Erythropoietin (EPO) is a major factor regulating erythropoiesis in mammals and is mainly secreted in adult kidney. As the kidney parenchyma continues to decrease in CKD patients, the synthesis of EPO also decreases, and symptoms of anemia appear. In the study of Chang, et al., EPO treatment of rats with CKD or calcified VSMCs reduced the protein levels of ATF4 and GRP94 and reversed CHOP and caspase-12-mediated ERS-induced apoptosis. Therefore, EPO exerts a variety of tissue-protective effects by inhibiting ERS and apoptosis, thereby reducing VC. EPO can be used to treat the anemia in patients with CKD and used as a target of VC treatment. However, attention should be paid to the selection of EPO types and doses during the use of EPO to prevent complications such as thrombosis [44].

Non-drug therapy

Chronic Intermittent Hypobaric Hypoxia (CIHH) is an intermittent simulation of high altitude hypobaric hypoxia, with important cardiovascular protection and vasodilation functions. CIHH can significantly reduce the calcium content and ALP activity in the aortic tissue of vitamin D3 plus nicotine (VDN) rats, and increase the down-regulation of the expression of contraction phenotypic marker proteins in aortic smooth muscle cells, inhibit the up-regulation of phenotypic marker proteins in osteoblasts, and inhibit the increase of ERS marker proteins GRP78, CHOP, and caspase-12, thereby improving vascular calcification [45].

Conclusion

Damage and apoptosis of vascular endothelial cells are often the starting point of vascular disease.
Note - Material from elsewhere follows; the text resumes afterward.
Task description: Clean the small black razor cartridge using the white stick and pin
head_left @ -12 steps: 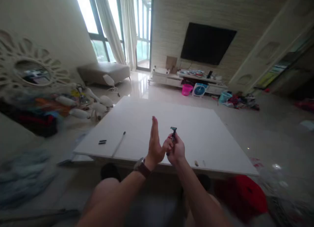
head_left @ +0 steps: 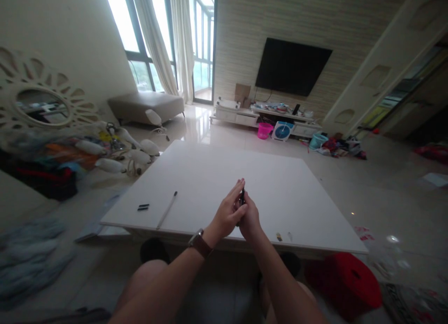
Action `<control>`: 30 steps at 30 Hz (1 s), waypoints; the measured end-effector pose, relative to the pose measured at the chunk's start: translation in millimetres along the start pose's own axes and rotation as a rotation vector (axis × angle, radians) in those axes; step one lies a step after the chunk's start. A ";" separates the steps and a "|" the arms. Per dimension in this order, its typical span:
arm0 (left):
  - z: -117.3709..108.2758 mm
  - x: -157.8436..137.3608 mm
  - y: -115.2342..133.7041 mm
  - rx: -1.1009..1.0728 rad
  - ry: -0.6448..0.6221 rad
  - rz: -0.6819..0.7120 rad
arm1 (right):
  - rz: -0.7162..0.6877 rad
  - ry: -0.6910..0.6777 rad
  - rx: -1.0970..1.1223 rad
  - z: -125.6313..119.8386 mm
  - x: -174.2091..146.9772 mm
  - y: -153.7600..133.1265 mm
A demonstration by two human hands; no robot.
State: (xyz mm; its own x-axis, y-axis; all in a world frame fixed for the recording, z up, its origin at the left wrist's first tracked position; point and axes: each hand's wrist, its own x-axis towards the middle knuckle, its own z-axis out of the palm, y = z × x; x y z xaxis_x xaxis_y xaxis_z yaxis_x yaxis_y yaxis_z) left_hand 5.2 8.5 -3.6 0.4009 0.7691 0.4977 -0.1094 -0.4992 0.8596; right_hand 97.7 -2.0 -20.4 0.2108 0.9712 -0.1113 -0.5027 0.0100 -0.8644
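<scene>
My right hand (head_left: 250, 217) is closed round a dark razor (head_left: 242, 196), held above the front part of the white table (head_left: 273, 179). My left hand (head_left: 227, 215) presses in against it from the left, its fingers together and leaning over the razor's head, its thumb across towards my right hand. Between the two hands most of the razor is hidden. A thin stick with a dark tip (head_left: 167, 210) lies on the table to the left, beside two short black strips (head_left: 143, 207). Two small items, one of them yellow and dark (head_left: 279, 237), lie near the front edge on the right.
A red round stool (head_left: 353, 282) stands on the floor at the right front. White lamp shades (head_left: 140, 156) reach close to the table's left edge. Beyond the table are a pink bucket (head_left: 265, 131), a blue and white fan (head_left: 282, 131) and a low TV cabinet (head_left: 233, 116).
My left hand has tipped from upright and flat to folded over the razor. The razor's head, visible before above my right hand, has turned and is now mostly covered.
</scene>
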 end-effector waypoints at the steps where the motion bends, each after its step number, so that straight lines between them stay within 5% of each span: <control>1: -1.3 0.6 0.0 -0.045 0.043 -0.037 | 0.015 -0.002 -0.014 -0.3 -0.7 0.5; 5: -4.3 3.6 -1.1 -0.225 0.235 -0.214 | -0.022 -0.042 -0.111 2.1 -5.9 0.7; 10: -3.3 6.3 -0.9 -0.365 0.378 -0.222 | -0.062 -0.044 -0.190 3.9 -8.6 1.2; 30: -6.0 10.7 -13.5 -0.215 0.351 -0.236 | 0.047 -0.072 -0.071 4.0 -5.3 1.6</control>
State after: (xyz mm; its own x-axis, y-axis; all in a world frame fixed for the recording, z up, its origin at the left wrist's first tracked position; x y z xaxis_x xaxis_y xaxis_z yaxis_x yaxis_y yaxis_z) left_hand 5.5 25.9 -9.2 0.1096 0.9585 0.2632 -0.2532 -0.2291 0.9399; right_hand 92.5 -6.2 -19.2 0.1268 0.9848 -0.1191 -0.4491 -0.0501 -0.8921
ERS can protect the endoplasmic reticulum homeostasis and make the cells survive, however, excessive ERS can lead to apoptosis. ERS is affected by a variety of pathophysiological factors. Regulating ERS to fight against vascular endothelial cell apoptosis, using drugs to maintain endoplasmic reticulum homeostasis, and treating or delaying vascular calcification in CKD have become new ideas and targets for the current treatment. It is believed that with the deepening of research, there will be new breakthroughs and progress in the effective treatment of chronic kidney disease in the future.